Advisory Committee Restitutions and Second World War.
Summary RC 1.41

Wooded Landscape with Herd near a Pond by J.S. van Ruysdael


An employee of the Holocaust Claims Processing Office in New York found the 17th-century painting Wooded Landscape with Herd near a Pond by Jacob Salomonsz. van Ruysdael (NK 2653) via the Origins Unknown Agency website. She informed the State Secretary that the painting had been part of the collection of Jewish banker and art collector Max Rothstein (1894-1950). In September 2005, Rothstein’s son and daughter filed an application for restitution with the State Secretary, who sent it to the Committee in November 2005. At the time, the painting was on loan at the Dutch embassy in Washington DC.

The application for restitution contained a detailed account of Max Rothstein’s life. Born in Austria-Hungary in 1894, Rothstein was of Jewish origin and lived with his wife and two children in Berlin in the early 1930s. As co-director of Willy Rosenthal Jr. & Co bank, he possessed considerable assets including numerous paintings, tapestries, pieces of antique furniture and works of art. After the Nazis assumed power, he and his family were forced to move and his income plummeted. As the applicants indicated: ‘Over the course of the four years following this relocation, Max Rothstein suffered dramatic reductions in his annual earnings, culminating in December 1937 when he was forced to withdraw from his position as co-proprietor of Willy Rosenthal Jr. & Co.’

    The family escaped to Amsterdam in 1938, where part of the art collection was put into storage – and subsequently confiscated by the occupying forces – and various objects were sold in order to acquire money to live on. In August 1941, the Rothstein family managed to get to the United States. Max Rothstein died there in 1950, and his wife in 1990.

    The provenance of the claimed work by Van Ruysdael was easy to trace. Documents at the Netherlands Institute for Art History (RKD) show that the painting was put up for auction at the Messrs. Christie, Manson & Woods auction house in 1939, although it was not known who the consigner was. In 2002, at the request of the Origins Unknown Agency, auction house Christie’s said that the painting had remained unsold at the time but that Max Rothstein was the consigner/owner. Rothstein’s name appeared in the auction catalogue, as did the name A. Heppner, a Jewish art dealer and friend, who had acted as representative at the auction. According to a surviving invoice of the transaction, the painting was sold to Alois Miedl for NLG 2,600 by the same Heppner in July 1940. A short while later, it was sold to the Reichskanzlei for the Führer Museum in Linz for NLG 4,800. After the war, it was returned to the Netherlands.
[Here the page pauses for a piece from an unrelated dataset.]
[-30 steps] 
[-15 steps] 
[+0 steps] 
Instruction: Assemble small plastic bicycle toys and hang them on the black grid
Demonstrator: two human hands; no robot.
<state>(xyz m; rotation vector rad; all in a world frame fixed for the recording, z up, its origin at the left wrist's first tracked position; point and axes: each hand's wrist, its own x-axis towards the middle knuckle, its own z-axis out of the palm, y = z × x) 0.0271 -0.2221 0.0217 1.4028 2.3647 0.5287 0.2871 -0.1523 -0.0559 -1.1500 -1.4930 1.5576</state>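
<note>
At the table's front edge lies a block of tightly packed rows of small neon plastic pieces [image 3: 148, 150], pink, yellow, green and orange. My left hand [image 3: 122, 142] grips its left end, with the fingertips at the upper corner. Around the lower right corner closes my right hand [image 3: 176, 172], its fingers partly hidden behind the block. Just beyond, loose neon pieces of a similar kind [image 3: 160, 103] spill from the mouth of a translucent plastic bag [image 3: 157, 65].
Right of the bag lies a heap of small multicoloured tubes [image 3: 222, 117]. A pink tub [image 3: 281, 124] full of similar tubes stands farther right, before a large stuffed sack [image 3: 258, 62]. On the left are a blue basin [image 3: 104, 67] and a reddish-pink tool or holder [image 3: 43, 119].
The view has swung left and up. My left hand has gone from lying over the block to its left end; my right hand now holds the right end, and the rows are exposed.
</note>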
    On the basis of these facts, the Committee was of the opinion that all conditions for restitution had been met. The Committee regarded the version of events as described by the applicants – that Rothstein had sold the painting to Miedl in 1940 and that Heppner had acted as representative – as convincing. In this context, the Committee noted that the Rothstein family was still in the Netherlands in July 1940 and had sold works of art with the assistance of Heppner before. With reference to the third recommendation on private art property by the Ekkart Committee, the Committee concluded that by today’s standards, the sale should be regarded as involuntary.

    In its recommendation of 27 November 2006, the Committee advised the Minister to return the Van Ruysdael painting to Max Rothstein’s heirs. The Minister adopted this recommendation in a decision taken on 24 January 2007.